Bitcoin has created a whole new asset class and an entire segment of the economy. At the same time, many people still doubt its value proposition.
So what are the real-world implications of Bitcoin, and how is it changing things for everyday people and large investors?
Let me break this down for you.
Medium of exchange
If we take Satoshi’s whitepaper at face value, Bitcoin was created as a peer-to-peer electronic cash system. And even though it is not the fastest or the cheapest network, it still lives up to its original expectations.
According to a recent study by Deutsche Bank, Bitcoin is currently the third-largest currency in circulation after dollars and euros.
Additionally, Bitcoin fares well in comparison to Visa and Mastercard. If we look at the on-chain transaction volume of Bitcoin, it’s between 10 to 20 billion dollars a day. That results in 3 to 6 trillion dollars on an annualized basis. Compared to credit card companies, with the 10 to 16 trillion volume, Bitcoin is closing the gap with almost 30% market share.
Store of value
It’s hard to deny that people are storing their wealth in Bitcoin. And that’s where the digital gold narrative comes in. In finance, something has value if there is a finite supply. In the case of Bitcoin, there is a set cap of 21 million Bitcoin. You can’t make any more of it.
On top of that, Bitcoin has been growing 200% every year for the last decade. That is why it’s not surprising that the whole host of retail and institutional investors keep adding it to their portfolios.
Investors have also realized that it is the best protection against rising inflation. If you look at the US dollar, the government is essentially doing everything it can to debase that value. If you examine the economic reality, it’s the dollar that is hyperinflating relative to Bitcoin.
It’s also apparent that Bitcoin has begun to replace traditional stores of value like is gold and bonds. As Michael Saylor explained, there’s a $250 trillion ocean of assets. They are looking for the ideal store of value right now.”
While an increasing number of people see Bitcoin as a long-term investment, others still see it as a short-term trading vehicle. Simply put, people are buying it for speculative purposes with the expectation to sell it later for a profit.
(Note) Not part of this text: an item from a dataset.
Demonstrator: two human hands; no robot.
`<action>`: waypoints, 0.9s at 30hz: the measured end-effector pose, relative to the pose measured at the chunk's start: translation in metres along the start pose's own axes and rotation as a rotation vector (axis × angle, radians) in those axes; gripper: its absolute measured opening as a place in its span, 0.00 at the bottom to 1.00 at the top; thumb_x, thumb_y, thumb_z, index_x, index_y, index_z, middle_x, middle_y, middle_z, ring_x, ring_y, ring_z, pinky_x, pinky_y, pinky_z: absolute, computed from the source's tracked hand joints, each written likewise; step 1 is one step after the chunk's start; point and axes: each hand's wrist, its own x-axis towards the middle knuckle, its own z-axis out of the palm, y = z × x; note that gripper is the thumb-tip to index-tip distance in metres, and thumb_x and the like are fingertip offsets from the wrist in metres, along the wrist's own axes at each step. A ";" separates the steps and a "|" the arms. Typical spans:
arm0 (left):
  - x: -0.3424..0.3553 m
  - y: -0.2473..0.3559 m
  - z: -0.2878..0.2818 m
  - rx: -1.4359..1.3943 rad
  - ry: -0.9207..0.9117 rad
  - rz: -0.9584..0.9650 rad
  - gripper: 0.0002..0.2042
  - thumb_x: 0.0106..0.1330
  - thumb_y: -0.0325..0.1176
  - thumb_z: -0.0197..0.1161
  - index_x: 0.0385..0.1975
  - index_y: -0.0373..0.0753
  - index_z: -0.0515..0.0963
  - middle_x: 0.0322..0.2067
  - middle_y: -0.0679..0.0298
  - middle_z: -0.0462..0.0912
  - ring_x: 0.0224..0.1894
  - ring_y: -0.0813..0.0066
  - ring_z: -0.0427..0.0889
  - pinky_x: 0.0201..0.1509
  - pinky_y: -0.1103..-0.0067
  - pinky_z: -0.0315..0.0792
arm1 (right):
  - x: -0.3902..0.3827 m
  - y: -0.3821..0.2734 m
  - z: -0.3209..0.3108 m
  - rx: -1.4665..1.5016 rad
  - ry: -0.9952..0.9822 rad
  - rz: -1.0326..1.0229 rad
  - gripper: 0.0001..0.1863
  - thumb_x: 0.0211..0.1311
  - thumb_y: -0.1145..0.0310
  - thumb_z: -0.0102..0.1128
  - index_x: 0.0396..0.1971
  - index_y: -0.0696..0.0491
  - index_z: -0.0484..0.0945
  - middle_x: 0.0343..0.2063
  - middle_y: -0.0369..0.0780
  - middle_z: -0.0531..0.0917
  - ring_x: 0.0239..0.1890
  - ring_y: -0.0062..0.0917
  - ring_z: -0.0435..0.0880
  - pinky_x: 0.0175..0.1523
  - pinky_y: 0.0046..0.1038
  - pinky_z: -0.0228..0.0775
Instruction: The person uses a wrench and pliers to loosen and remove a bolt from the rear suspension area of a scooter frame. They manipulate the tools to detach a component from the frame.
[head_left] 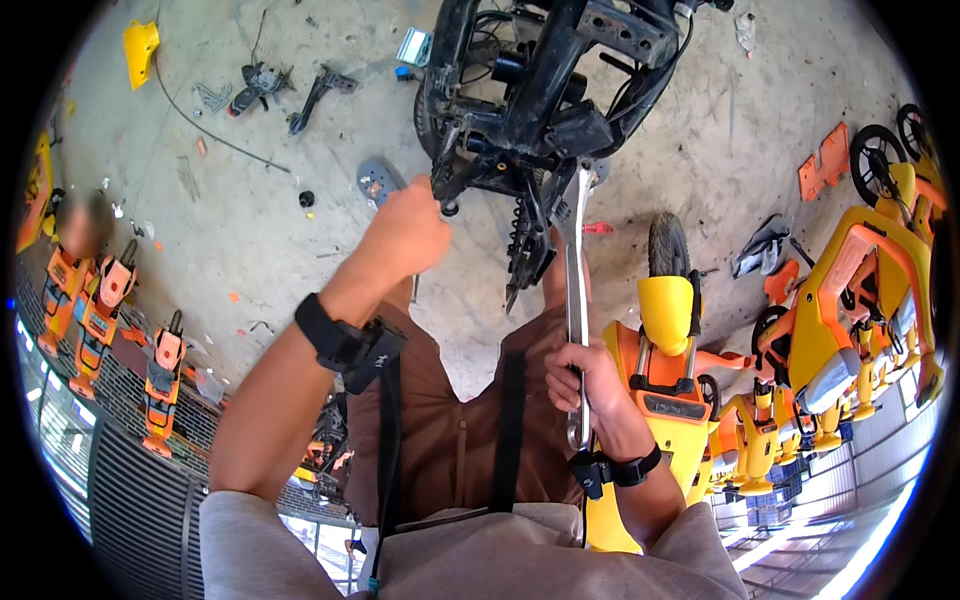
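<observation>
My right hand (pixel 590 380) is wrapped round the lower part of a long silver wrench (pixel 576 285). The wrench stands lengthwise before me, its far end beside the lower right of a black motorbike frame (pixel 545 90). My left hand (pixel 408 232) is closed in a fist at the frame's lower left. What it grips is mostly hidden; a dark piece shows above the fist and a thin metal rod (pixel 415 288) below it. Between my hands a black coil-spring shock absorber (pixel 516 235) hangs from the frame.
Yellow and orange scooters (pixel 850 300) stand in a row on the right, one close by my right arm. Loose parts, a black cable (pixel 205 128) and a yellow panel (pixel 141 52) lie on the concrete floor. An orange panel (pixel 825 162) lies far right. Another person stands at the left.
</observation>
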 end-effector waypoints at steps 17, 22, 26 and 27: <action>0.020 0.039 -0.069 -0.226 -0.497 -0.368 0.08 0.66 0.32 0.48 0.27 0.35 0.65 0.15 0.71 0.58 0.12 0.82 0.55 0.11 0.79 0.50 | 0.000 -0.004 0.000 0.019 0.026 0.003 0.08 0.56 0.77 0.49 0.22 0.51 0.63 0.08 0.32 0.60 0.05 0.17 0.57 0.10 0.21 0.46; 0.017 0.074 -0.064 -0.379 -0.470 -0.444 0.08 0.63 0.29 0.49 0.23 0.34 0.65 0.14 0.71 0.56 0.11 0.83 0.54 0.12 0.81 0.45 | 0.001 -0.004 -0.003 0.018 0.004 0.001 0.07 0.56 0.77 0.49 0.22 0.51 0.63 0.08 0.32 0.59 0.06 0.18 0.56 0.11 0.21 0.47; 0.023 0.062 -0.046 -0.139 -0.515 -0.299 0.04 0.58 0.25 0.51 0.24 0.31 0.69 0.14 0.63 0.64 0.09 0.76 0.61 0.11 0.76 0.48 | 0.002 -0.005 -0.003 0.016 0.003 0.003 0.08 0.56 0.77 0.49 0.22 0.50 0.62 0.08 0.32 0.59 0.06 0.18 0.56 0.11 0.22 0.47; 0.022 0.053 -0.039 -0.020 -0.488 -0.204 0.05 0.57 0.25 0.51 0.27 0.28 0.69 0.20 0.53 0.69 0.15 0.65 0.68 0.19 0.73 0.57 | 0.002 -0.004 -0.005 0.016 0.002 0.001 0.08 0.56 0.77 0.49 0.22 0.50 0.62 0.08 0.32 0.59 0.06 0.18 0.56 0.11 0.22 0.47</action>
Bitcoin’s daily volatility is virtually unheard of in traditional securities and equities markets and even makes foreign exchange traders blush.
At the same time, such volatility could be dangerous and even deadly for the unprepared. But for someone who knows how to ride the waves of volatility, the bigger the wave, the better.
So what’s the dominant use case right now?
All use cases serve different things for different people. But when you look at the data, 60% of all Bitcoin hasn’t moved in the last 12 months.
That tells me that the majority is using it as the store of value over everything else today. About a hundred large institutions have already bought Bitcoin for their treasury, and there is no reason for that trend to end. Capital naturally moves from weak assets to strong assets.
Now, what happens in the future nobody knows. But what is certain is that the past doesn’t equal the future, especially for Bitcoin.